------ The records

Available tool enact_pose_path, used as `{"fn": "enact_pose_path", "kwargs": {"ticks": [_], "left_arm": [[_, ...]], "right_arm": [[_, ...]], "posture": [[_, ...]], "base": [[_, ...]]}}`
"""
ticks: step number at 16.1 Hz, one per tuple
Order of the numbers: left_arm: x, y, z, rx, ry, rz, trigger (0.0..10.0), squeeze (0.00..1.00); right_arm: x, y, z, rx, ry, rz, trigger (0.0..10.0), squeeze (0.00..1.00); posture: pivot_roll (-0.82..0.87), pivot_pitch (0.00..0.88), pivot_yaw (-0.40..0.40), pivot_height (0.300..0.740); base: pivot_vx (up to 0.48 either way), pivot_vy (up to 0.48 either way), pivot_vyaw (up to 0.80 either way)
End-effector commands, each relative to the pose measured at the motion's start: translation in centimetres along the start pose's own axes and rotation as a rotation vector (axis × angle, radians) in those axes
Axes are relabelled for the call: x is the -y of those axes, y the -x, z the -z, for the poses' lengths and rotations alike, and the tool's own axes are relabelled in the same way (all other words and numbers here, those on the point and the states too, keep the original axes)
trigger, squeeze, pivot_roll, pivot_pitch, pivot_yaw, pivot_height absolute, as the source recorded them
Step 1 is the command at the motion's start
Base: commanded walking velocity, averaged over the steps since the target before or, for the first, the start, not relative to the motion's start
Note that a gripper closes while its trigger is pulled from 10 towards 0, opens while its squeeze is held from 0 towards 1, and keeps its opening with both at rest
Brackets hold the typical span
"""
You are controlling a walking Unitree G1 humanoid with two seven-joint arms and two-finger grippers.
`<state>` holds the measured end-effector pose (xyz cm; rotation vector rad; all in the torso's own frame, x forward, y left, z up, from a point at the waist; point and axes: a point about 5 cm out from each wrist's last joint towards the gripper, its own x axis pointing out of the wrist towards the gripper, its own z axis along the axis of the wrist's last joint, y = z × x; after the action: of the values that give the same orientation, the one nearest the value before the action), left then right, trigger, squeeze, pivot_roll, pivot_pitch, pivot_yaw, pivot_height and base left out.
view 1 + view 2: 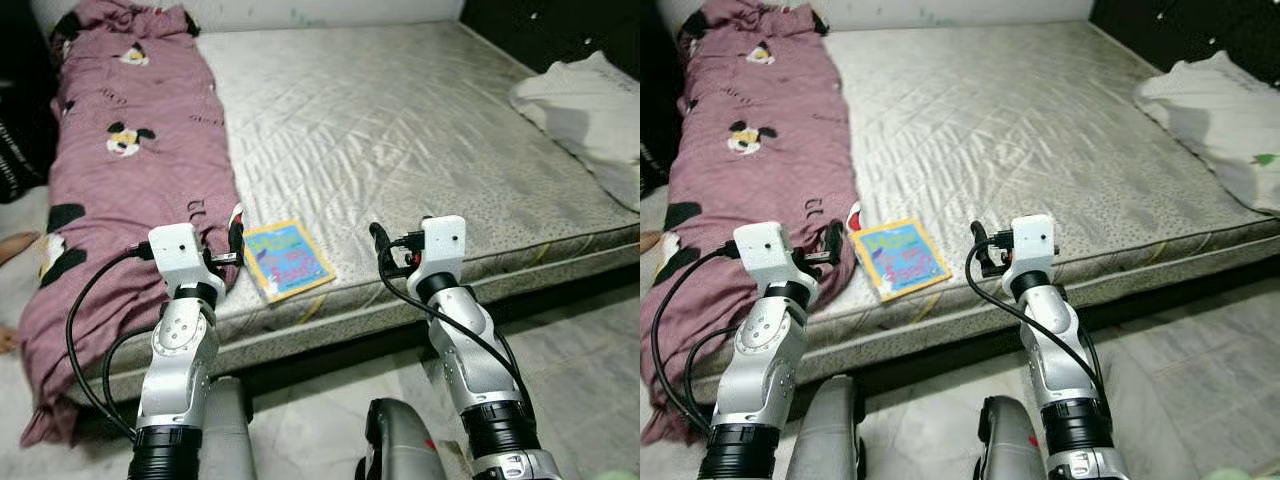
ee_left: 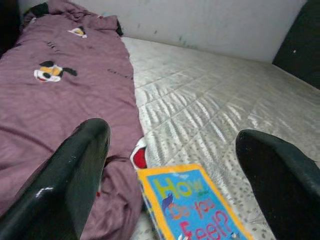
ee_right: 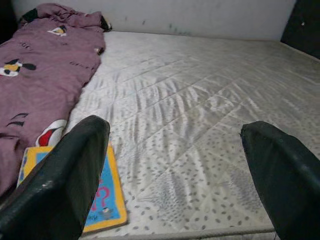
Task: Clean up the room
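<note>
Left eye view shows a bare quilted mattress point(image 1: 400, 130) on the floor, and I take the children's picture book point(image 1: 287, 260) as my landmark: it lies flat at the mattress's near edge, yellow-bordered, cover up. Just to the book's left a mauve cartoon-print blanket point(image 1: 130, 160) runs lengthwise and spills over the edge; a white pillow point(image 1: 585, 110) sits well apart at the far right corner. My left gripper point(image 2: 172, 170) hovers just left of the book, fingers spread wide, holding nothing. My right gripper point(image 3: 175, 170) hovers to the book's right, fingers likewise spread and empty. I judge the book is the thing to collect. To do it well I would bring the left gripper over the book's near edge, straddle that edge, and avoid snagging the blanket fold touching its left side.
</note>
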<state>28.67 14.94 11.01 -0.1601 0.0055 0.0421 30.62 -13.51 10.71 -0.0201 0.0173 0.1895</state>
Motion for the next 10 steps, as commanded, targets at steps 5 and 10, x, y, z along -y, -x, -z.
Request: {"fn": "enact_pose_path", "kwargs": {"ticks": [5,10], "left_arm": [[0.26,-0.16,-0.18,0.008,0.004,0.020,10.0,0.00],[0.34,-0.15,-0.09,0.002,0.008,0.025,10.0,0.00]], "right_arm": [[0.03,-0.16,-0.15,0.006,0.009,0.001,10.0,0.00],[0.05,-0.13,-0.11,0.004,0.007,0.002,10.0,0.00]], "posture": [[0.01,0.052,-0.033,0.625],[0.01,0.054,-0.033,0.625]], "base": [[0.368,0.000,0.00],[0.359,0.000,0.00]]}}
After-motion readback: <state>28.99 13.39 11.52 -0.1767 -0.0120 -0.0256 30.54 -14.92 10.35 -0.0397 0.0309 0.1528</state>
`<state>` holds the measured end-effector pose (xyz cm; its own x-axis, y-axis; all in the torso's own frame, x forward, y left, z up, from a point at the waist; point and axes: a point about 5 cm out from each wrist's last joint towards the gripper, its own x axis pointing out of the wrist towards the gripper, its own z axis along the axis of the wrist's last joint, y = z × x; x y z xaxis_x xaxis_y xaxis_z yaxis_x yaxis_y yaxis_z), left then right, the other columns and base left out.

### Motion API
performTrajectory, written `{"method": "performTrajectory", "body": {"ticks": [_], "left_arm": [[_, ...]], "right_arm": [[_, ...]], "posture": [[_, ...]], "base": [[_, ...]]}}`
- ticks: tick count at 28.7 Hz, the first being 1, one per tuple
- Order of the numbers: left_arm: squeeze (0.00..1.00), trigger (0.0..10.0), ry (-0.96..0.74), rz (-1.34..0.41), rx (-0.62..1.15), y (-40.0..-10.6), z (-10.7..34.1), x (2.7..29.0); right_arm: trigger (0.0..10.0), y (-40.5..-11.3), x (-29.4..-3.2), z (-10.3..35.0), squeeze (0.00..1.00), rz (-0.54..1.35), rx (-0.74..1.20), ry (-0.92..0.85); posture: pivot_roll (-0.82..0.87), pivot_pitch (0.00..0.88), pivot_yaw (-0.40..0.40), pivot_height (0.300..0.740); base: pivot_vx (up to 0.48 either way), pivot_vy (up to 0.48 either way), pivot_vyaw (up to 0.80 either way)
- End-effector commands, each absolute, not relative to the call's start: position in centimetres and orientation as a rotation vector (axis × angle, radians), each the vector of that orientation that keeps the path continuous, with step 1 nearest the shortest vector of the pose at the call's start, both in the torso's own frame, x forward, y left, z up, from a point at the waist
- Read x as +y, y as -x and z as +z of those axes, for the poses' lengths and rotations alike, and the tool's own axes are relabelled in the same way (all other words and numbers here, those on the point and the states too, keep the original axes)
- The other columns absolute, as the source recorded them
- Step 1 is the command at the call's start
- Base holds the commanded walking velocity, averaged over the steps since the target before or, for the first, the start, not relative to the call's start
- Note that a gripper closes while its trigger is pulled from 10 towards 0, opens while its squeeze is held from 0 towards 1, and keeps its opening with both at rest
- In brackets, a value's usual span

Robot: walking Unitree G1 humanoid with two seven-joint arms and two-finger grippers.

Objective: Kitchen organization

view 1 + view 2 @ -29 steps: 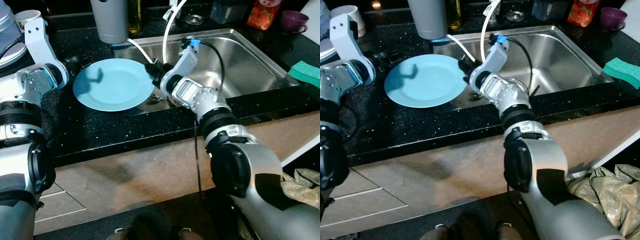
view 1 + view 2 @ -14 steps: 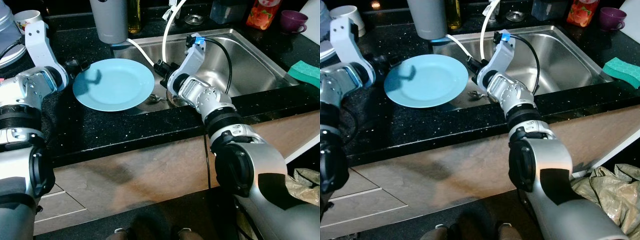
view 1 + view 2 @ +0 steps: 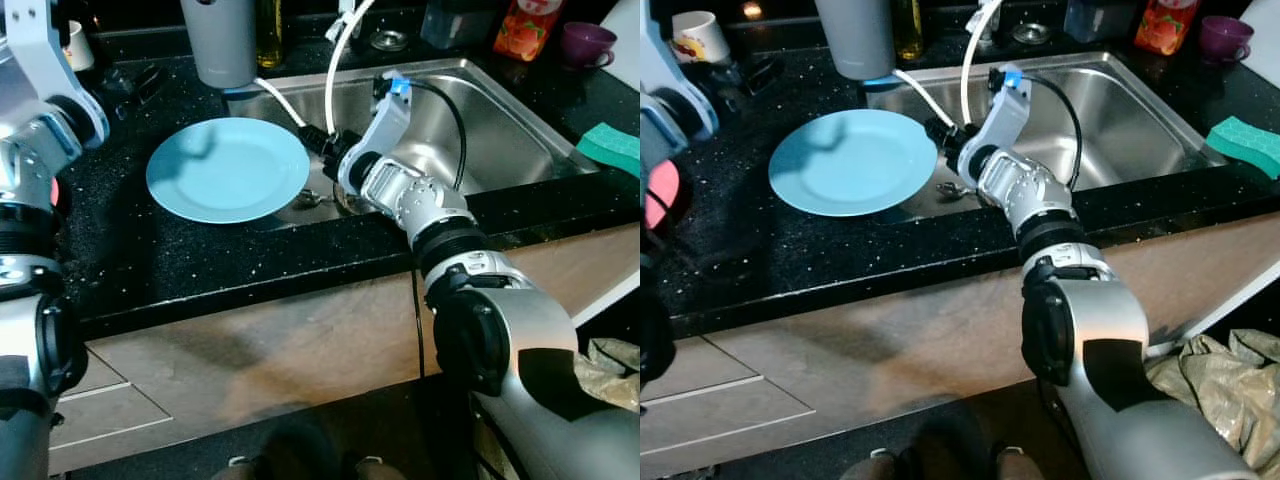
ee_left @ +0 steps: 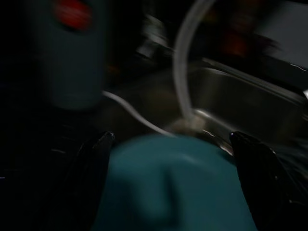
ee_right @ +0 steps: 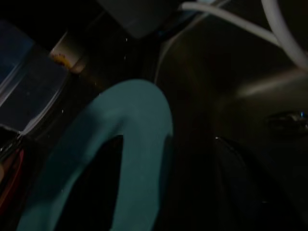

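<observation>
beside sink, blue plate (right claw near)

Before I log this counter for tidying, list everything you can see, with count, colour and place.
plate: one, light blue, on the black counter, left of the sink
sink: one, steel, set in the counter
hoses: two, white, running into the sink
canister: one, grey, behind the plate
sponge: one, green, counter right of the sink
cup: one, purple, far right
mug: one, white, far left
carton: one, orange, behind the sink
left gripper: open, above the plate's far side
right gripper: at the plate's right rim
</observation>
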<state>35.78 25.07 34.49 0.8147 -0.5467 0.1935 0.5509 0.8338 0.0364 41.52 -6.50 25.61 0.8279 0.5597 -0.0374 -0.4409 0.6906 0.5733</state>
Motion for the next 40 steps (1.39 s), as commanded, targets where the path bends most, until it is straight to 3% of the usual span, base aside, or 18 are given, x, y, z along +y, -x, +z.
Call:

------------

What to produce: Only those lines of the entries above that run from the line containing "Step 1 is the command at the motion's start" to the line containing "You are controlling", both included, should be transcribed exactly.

Problem solution:
Step 1 is the command at the motion's start
Base: commanded walking velocity, averaged over the steps since the target before or, for the first, the start, not relative to the motion's start
Note that a gripper closes while its trigger is pulled from 10 towards 0, opens while its squeeze is held from 0 towards 1, and keeps its opening with both at rest
Brackets hold the typical span
"""
You are controlling a walking Unitree G1 humanoid with two seven-joint arms and two-finger grippers.

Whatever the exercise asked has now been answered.